The biggest detrimental change to Disney World (and the company at large) since my last visit in 2006 is the loss of the "Disney identity" or the "Disney feel" due to their acquisitions - and obsessive marketing - of Marvel and Star Wars. Those brands feel so cheap in Disney's hands when compared with what "Disney" used to represent - Mickey and friends, the idealism of a better tomorrow, the wonder of childhood. Every area, every store, every restaurant that used to have a magical aura about it now seems weighed down with sad Marvel gimmicks or flimsy Star Wars plasticware, and the homogeneity of the parks - a homogeneity that used to be so strong as to make Tower of Terror and Toontown both feel like two places in the same universe - is completely gone.
One thing I was surprised to see thriving at Disney, given the changes in both the parks and the world over the years, was an excellent model of early fatherhood.

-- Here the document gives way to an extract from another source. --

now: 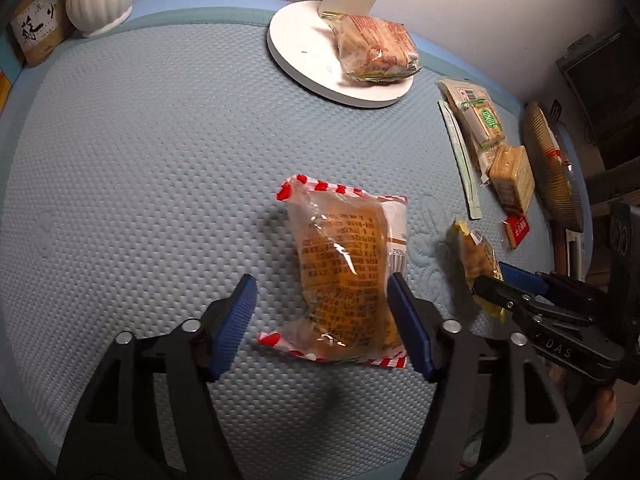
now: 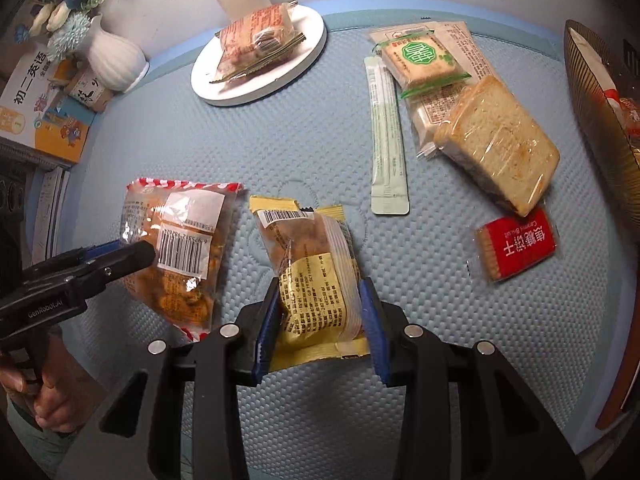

Many new families still gravitate to the parks, and maybe it's just the now-higher ticket prices, but it seemed a majority of these had a two-parent model with fathers who were sincerely invested in their child's experience - and the wonder of a child at Disney World is really something to behold. I met and got to know a few of these families - many of the fathers were recent military veterans; maybe that has something to do with the demographic being represented.
Finally, I understand that the Disney company of today is essentially a for-profit entertainment arm of the Democratic Party inhabiting the skin of a once-neutral (okay, right-leaning) organization, and therefore has felt it necessary to purge the shadows of the past. Even so, it was frustrating to me as a fan of Walt Disney The Man (TM) that there is no archival or historical experience within the parks as relates to the company itself. Surely there must be acres of warehouses with artifacts and curios and documents from the past 100 years of the company's existence - how is nothing exhibited in the parks? This is yet another area where I've likely completely misunderstood what the Disney experience is to the modern world.
In summary, a disappointing experience only in the sense that yet another thing that was awesome in my youth - that had the potential to only grow more awesome year-on-year - has instead disintegrated into a bland, sanitized, "globohomo" experience with nothing particularly special about it. If you find yourself in the Central Florida area, I highly recommend making the trip to see some of the real, unsanitized history in the region - Kennedy Space Center, the Spanish Forts, the Dali Museum, the Circus tributes in Sarasota - and to avoid that which was once-great.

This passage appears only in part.